• TO DO
Give the lines below again, exactly as they stand, and leave out the images.

────────────────────────────────────────

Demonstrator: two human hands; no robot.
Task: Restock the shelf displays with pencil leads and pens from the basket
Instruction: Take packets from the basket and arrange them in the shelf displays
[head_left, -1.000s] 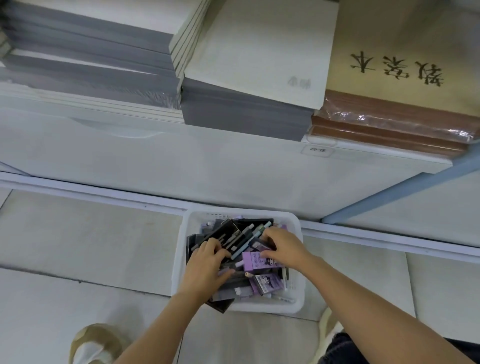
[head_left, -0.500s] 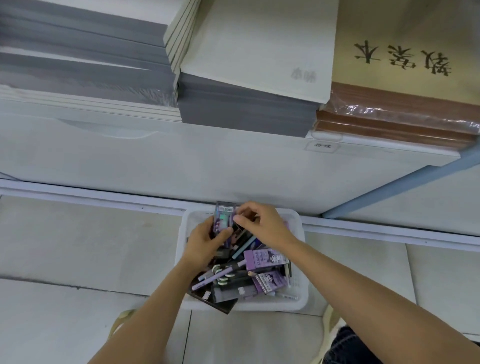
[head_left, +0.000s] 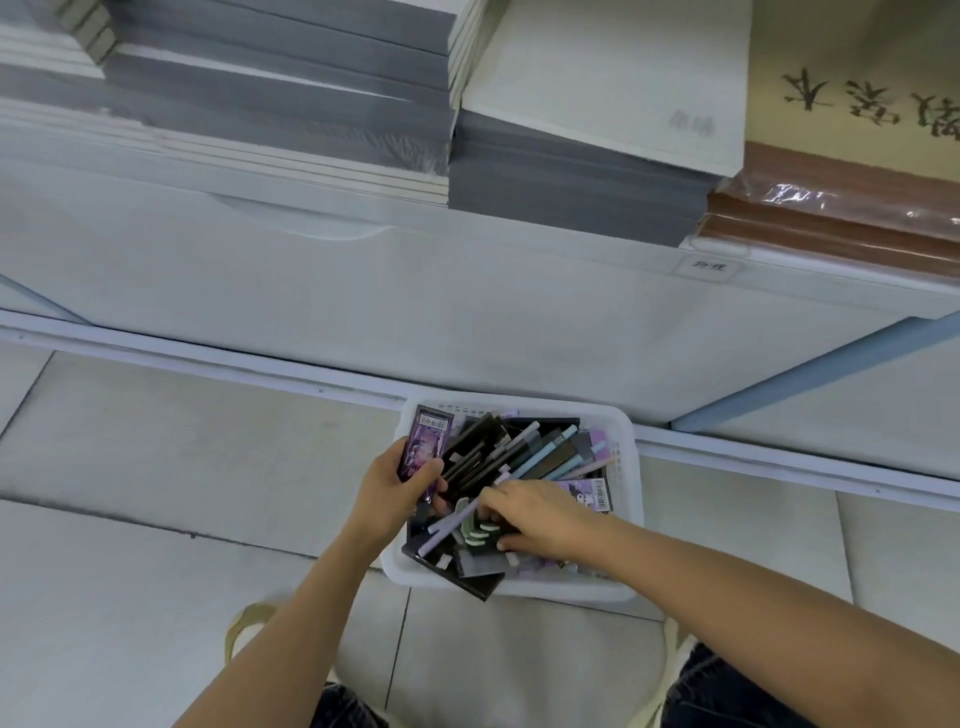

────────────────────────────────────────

• RESULT FOR THIS TASK
Demonstrator: two human hands; no robot.
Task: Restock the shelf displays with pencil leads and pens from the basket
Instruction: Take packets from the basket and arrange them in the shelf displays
[head_left, -1.000s] 
[head_left, -0.500s] 
[head_left, +0.000s] 

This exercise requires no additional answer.